__Task description__: All lines from the first line of the material up to and including the line with "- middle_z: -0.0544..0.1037" must be copied exactly, and no others.

__Information shown__:
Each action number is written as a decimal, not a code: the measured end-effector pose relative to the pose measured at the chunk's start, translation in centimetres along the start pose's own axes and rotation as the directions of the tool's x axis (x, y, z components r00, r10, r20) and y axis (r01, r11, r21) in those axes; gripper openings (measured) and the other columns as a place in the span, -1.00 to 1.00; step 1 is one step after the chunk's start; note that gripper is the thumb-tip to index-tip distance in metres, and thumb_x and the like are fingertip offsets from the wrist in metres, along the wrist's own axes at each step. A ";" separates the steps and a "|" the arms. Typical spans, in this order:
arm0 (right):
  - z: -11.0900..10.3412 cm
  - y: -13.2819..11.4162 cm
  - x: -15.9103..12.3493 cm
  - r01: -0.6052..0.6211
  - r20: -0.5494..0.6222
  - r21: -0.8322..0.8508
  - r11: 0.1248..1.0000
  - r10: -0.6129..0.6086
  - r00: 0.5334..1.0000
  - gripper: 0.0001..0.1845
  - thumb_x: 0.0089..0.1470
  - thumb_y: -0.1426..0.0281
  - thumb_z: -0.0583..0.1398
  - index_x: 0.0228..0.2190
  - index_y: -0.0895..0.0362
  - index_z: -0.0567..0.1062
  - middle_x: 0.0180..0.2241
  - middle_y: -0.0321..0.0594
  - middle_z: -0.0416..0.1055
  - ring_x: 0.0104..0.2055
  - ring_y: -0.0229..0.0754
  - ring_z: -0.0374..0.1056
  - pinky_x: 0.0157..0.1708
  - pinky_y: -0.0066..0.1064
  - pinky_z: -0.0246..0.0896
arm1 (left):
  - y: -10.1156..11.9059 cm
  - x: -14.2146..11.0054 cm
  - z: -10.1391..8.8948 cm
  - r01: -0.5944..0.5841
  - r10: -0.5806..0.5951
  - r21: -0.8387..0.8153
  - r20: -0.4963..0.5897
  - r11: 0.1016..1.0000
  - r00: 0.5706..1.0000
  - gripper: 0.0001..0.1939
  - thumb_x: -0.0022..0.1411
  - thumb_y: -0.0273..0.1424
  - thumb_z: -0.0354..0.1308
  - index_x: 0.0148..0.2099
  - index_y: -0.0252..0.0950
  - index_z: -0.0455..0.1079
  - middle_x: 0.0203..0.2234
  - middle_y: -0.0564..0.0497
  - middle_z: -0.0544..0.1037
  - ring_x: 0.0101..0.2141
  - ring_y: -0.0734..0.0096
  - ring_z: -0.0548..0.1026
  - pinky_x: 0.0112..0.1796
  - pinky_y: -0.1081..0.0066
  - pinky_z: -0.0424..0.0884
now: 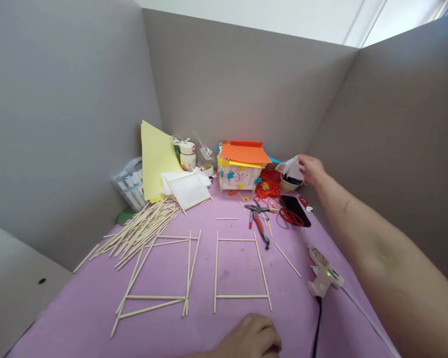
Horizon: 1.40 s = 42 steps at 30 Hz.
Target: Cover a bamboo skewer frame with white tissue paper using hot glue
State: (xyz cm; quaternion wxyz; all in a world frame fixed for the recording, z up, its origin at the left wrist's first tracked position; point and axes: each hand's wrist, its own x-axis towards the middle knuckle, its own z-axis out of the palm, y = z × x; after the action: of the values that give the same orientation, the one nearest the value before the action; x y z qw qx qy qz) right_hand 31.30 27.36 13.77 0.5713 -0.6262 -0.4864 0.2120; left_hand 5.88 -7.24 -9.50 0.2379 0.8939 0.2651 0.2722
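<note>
Over the purple table — right hand at white paper, grip unclear, left hand curled, empty.

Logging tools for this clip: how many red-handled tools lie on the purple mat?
2: pliers below the red cord, scissors partly over the black phone. A small red item past the phone is unclear.

Craft booth, grey partitions (glue gun)

grey partition walls (three) | white ceiling | lilac tabletop
</note>
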 end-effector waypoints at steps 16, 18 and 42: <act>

__Expected answer__:
Each action number is written as a decimal, not a code: the measured end-effector pose relative to the pose measured at the chunk's start, translation in centimetres along the start pose's own axes and rotation as the directions of the tool's x axis (x, y, z components r00, r10, r20) and y axis (r01, r11, r21) in those axes; gripper openings (measured) and the other columns as a place in the span, -1.00 to 1.00; step 1 is one step after the chunk's start; note that gripper is the thumb-tip to index-tip distance in metres, and thumb_x and the like are fingertip offsets from the wrist in metres, along the wrist's own axes at each step. A ";" separates the steps and a "|" the arms. Typical spans, in this order:
arm0 (right):
  - z: -11.0900..10.3412 cm
  - y: -13.2819..11.4162 cm
  - x: -15.9103..12.3493 cm
  - r01: -0.6052..0.6211
  - r20: -0.5494..0.6222
  - r21: -0.8322..0.8508
  - r11: 0.1248..1.0000
  - r10: -0.6129..0.6086
  - r00: 0.5334..1.0000
  - gripper: 0.0001..0.1845
  - thumb_x: 0.0089..0.1470
  - thumb_y: -0.1426..0.0281
  - thumb_z: -0.0583..0.1398
  - index_x: 0.0228..0.2190
  - index_y: -0.0895..0.0362
  - index_z: -0.0567..0.1062
  - middle_x: 0.0180..0.2241
  - middle_y: -0.0321..0.0594
  - middle_z: -0.0416..0.1055
  - ring_x: 0.0104..0.2055
  - ring_y: -0.0229..0.0754
  - ring_z: -0.0374..0.1056
  - pinky_x: 0.0157..0.1708
  - pinky_y: -0.0066..0.1064
  - pinky_z: -0.0246..0.0896
arm1 (left):
  - y: -10.1156..11.9059 cm
  - x: -14.2146..11.0054 cm
  - z: -10.1391..8.8948 cm
  - r01: -0.5944..0.5841
  - r10: -0.5806..0.5951
  - r21: -0.8387..0.8153
  - r20: -0.4963..0.5897
  - r11: 0.1016..1.0000
  - r00: 0.5706..1.0000
  - gripper: 0.0001..0.1939
  - thumb_x: -0.0022..0.1411
  - thumb_y: -0.0273..0.1424
  - thumb_z: -0.0354..0.1308
  - index_x: 0.0148..0.2099
  - index_y: -0.0252..0.0950
  - index_z: -0.0455..0.1079
  - middle_x: 0.0203..0.2234
  - middle_y: -0.0564..0.0497
  - middle_z: -0.0544..0.1037

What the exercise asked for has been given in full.